Task objective — Each line between the one holding "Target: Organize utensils" and the end of the material below, both included, is to be transcribed word for word, with pictures left out.

Given data —
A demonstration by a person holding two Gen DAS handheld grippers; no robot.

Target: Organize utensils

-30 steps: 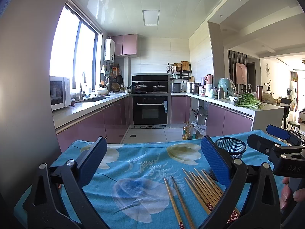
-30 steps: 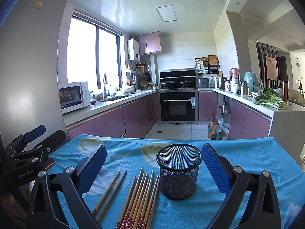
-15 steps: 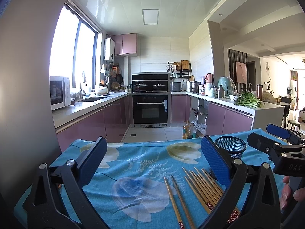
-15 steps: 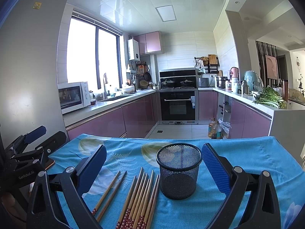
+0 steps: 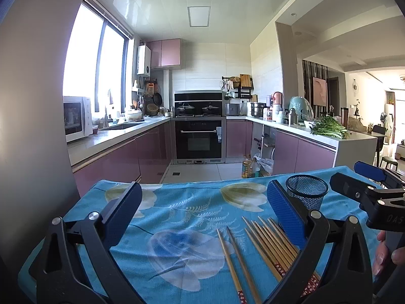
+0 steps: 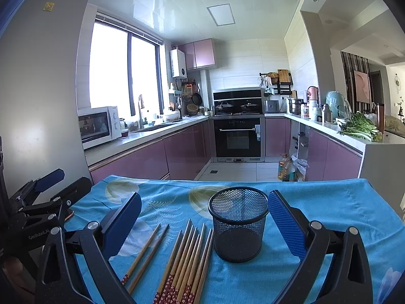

Answer below —
Target: Organize utensils

-30 steps: 
-30 steps: 
-15 steps: 
-15 steps: 
+0 steps: 
+0 steps: 

Nothing else is required to complete this exercise.